How To Avoid a Heart Attack
Dietary changes are very successful in reducing heart attack risk and death, according to research. But the type of nutrition education received matters greatly.
Intensive dietary education
In the investigation, the researchers randomly divided 101 people who had recently survived a heart attack into two different heart-healthy diet groups. Both groups received intensive dietary education – seven individual counseling sessions and at least six small group workshops led by registered dietitians over the course of two years. It was comprehensive coaching in good food and good health, similar to the nutrition education taught at the renowned Pritikin Longevity Center in Miami.
Usual care
Another 101 patients, also recent heart attack victims, were given usual care – one short visit from a dietitian on the benefits of a low-fat, fiber-rich diet before being discharged from the hospital.
The first intensive education group (50 people) followed the American Heart Association Step II diet, which emphasized whole grains and fruits and vegetables with moderate lean animal protein, reported lead investigator Katherine Tuttle, MD.
The second group (51 people) was instructed in the Mediterranean-style diet, which also focused on whole grains, fruits, and vegetables but emphasized fish and other sources of omega-3 fatty acids in lieu of animal-based fat.
Both diets recommended limiting cholesterol consumption to less than 200mg a day and saturated fats to less than 7% of total calories.
How to avoid a heart attack
Six years after the study began, Dr. Tuttle and colleagues found that the two groups that received intensive education in heart-healthy diets were significantly more likely than people in the usual-care group to avoid deaths, heart attacks, unstable angina, and other cardiovascular-related events. (See graph.)
A total of eight events occurred in each of the dietary intervention groups, none of them deaths. In sharp contrast, 40 events occurred in the usual-care group, seven of which were deaths.
Overall, the intensive education groups slashed the risk of cardiovascular events by two-thirds compared to the usual-care group.

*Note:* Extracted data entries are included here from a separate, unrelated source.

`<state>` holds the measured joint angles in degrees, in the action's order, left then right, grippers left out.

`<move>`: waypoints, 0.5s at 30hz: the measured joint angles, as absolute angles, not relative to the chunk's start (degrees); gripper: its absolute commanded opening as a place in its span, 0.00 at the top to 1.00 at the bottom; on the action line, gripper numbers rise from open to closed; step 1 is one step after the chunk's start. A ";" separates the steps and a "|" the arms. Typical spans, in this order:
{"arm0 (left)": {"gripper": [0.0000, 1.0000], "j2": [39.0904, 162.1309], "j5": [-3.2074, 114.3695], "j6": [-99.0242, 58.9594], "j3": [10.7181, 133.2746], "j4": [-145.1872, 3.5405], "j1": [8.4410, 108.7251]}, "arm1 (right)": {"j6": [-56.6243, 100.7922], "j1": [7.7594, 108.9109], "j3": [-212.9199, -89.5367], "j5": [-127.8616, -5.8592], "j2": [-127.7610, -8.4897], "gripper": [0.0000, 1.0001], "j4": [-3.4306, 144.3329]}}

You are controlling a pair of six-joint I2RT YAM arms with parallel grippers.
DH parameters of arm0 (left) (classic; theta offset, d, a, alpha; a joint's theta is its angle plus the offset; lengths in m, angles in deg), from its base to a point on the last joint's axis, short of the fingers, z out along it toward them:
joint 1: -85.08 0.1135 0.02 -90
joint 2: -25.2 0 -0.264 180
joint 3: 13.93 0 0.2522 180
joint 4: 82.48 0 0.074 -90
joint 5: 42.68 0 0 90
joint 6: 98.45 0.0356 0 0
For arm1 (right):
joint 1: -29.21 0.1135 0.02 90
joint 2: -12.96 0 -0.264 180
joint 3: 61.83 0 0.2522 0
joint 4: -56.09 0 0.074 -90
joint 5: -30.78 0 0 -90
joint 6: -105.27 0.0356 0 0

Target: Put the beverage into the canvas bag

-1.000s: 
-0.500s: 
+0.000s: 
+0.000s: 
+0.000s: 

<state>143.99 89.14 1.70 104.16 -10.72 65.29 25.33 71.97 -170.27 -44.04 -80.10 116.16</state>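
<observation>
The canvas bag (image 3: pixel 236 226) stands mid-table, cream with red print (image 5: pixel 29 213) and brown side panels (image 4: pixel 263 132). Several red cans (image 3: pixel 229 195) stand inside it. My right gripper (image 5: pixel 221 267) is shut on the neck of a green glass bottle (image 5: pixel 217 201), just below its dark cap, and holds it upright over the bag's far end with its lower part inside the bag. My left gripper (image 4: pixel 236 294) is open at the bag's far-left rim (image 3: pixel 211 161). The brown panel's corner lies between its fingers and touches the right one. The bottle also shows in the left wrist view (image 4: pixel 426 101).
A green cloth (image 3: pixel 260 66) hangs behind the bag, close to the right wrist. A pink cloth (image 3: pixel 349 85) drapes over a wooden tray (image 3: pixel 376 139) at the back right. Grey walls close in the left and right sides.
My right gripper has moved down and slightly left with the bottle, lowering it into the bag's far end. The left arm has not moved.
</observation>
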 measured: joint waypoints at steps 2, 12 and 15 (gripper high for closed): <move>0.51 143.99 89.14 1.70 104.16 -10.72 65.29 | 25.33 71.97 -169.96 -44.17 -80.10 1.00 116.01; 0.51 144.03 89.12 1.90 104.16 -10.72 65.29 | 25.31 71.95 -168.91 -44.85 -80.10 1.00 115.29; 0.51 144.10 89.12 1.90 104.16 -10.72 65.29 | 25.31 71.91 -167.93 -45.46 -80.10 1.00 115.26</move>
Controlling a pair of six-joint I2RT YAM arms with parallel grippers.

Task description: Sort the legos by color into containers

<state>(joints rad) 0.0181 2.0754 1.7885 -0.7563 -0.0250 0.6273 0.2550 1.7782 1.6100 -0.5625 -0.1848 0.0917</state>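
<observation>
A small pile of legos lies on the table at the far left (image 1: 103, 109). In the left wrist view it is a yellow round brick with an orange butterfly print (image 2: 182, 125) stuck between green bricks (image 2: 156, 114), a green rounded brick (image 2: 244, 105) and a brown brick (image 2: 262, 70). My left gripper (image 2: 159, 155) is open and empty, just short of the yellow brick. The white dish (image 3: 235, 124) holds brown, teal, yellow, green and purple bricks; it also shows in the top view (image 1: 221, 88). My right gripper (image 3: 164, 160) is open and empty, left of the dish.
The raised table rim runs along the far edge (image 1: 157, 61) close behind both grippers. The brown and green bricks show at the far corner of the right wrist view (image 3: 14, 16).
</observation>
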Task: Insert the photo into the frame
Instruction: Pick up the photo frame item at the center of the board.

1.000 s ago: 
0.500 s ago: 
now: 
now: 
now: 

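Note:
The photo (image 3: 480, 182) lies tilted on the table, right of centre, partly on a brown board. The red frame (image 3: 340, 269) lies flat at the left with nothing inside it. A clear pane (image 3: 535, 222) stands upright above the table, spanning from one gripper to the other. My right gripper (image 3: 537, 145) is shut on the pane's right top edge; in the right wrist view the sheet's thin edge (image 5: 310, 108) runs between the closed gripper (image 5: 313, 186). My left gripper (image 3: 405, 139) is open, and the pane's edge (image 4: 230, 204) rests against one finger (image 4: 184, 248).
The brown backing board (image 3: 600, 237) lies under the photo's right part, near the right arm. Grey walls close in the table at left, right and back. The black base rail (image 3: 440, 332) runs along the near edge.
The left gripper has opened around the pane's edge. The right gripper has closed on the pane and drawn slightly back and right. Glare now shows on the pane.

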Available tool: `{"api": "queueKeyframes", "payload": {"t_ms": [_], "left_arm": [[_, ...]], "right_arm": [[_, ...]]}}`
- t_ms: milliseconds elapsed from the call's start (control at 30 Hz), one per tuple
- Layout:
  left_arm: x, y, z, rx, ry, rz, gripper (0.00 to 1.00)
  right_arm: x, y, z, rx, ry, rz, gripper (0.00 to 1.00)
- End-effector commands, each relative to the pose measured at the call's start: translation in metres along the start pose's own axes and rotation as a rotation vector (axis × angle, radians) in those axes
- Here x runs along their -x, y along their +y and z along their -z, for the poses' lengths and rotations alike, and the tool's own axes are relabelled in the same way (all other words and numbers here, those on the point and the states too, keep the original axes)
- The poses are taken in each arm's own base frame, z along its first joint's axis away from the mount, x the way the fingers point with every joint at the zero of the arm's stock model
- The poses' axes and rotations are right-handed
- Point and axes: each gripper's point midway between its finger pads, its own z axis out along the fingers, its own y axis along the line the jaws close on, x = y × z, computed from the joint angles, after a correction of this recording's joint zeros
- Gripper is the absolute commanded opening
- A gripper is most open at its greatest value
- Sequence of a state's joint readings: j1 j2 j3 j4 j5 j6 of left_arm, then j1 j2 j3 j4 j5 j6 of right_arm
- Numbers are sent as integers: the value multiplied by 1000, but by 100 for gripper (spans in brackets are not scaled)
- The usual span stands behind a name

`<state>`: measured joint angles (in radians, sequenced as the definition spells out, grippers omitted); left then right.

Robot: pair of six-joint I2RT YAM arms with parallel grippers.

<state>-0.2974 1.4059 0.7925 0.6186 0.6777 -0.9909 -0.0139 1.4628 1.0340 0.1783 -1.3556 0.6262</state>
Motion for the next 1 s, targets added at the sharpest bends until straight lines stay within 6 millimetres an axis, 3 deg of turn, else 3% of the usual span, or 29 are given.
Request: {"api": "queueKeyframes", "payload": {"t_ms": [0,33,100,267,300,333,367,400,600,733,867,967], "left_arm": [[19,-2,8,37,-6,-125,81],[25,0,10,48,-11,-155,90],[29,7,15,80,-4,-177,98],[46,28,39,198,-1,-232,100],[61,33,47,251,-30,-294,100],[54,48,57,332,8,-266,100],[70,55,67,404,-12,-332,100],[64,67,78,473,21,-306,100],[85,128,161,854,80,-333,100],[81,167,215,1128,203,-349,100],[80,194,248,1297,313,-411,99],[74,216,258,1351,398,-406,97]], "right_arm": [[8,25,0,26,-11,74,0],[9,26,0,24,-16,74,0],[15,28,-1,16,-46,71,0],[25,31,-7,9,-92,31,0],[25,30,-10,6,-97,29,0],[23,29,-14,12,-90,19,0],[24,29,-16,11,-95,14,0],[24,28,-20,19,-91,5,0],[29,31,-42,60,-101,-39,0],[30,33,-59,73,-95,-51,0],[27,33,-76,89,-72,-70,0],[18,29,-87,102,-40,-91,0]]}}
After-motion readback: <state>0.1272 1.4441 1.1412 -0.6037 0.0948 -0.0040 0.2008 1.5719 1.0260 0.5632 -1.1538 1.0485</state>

Outcomes According To Diet
End point | Mediterranean Diet(51 patients) | AHA Step II Diet (50 patients) |
Usual care (101 patients) |
Cardiac Death | 0 | 0 | 3 |
All deaths | 0 | 0 | 7 |
MI (heart attack) | 1 | 3 | 8 |
Congestive Heart Failure Admissions |
0 | 0 | 3 |
Unstable Angina | 4 | 4 | 20 |
Stroke | 3 | 1 | 2 |
Total events | 8 | 8 | 40 |
The study’s findings have important implications, asserted immediate past AHA president Robert Eckel, MD, at the American College of Cardiology conference. “Clearly usual care, meaning a visit from a dietitian at the time of discharge from the hospital, is not adequate.”
But intensive dietary education can have profound benefits, stated Dr. Tuttle in her presentation at the conference. “Our study really supports the value of referring patients for intensive, long-term dietary intervention.”
The benefits would most likely have been even better had the Pritikin Program been used “because Pritikin has been proven to be about twice as effective as the AHA and Mediterranean-style diets for lowering LDL cholesterol levels,” notes Kimberly Gomer, MS, RD, LDN, Director of Nutrition at the Pritikin Longevity Center.
“The Pritikin Program is also more effective for reducing nearly all known and suspected cardiovascular disease risk factors.”
Arresting the Disease
The key reason a healthy lifestyle like Pritikin is so effective is because it addresses the cause of coronary artery disease and helps “repair and remove the underlying inflammatory atherosclerosis disease,” explains Danine Fruge, MD, ABFP, Medical Director at the Pritikin Longevity Center.
In the short run, the Pritikin Program can actually start to heal the arteries, reducing inflammation and clotting, and stabilizing plaques so they are less likely to rupture.
In the long run, states Gomer, “the Pritikin Program can gradually shrink the atherosclerotic plaques and improve blood flow to the heart, and dramatically reduce the risk of dying from cardiovascular diseases.”
Sources
American Journal of Cardiology, 2008; Jun 1;101(11):1523-30. doi: 10.1016/j.amjcard.2008.01.038. Epub 2008 Mar 26.